START DATA PROVIDED

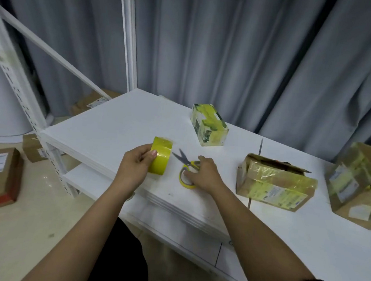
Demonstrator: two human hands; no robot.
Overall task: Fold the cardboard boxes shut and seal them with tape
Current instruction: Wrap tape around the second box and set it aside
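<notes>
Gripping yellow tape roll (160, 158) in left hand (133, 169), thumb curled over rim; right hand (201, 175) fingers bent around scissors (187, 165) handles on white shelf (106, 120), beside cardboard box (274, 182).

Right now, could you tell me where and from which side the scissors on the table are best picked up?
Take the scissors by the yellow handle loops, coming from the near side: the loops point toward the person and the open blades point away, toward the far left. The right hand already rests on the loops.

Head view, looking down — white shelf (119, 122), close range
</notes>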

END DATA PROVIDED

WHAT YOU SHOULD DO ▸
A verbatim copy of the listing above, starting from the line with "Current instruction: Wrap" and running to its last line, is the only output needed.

SOLUTION ▸
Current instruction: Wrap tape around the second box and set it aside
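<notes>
Gripping yellow tape roll (160, 158) in left hand (133, 169), thumb curled over rim; right hand (201, 175) fingers bent around scissors (187, 165) handles on white shelf (106, 120), beside cardboard box (274, 182).

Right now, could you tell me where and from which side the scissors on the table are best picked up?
Take the scissors by the yellow handle loops, coming from the near side: the loops point toward the person and the open blades point away, toward the far left. The right hand already rests on the loops.

Head view, looking down — white shelf (119, 122), close range
</notes>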

Output is finished, and nothing else is required.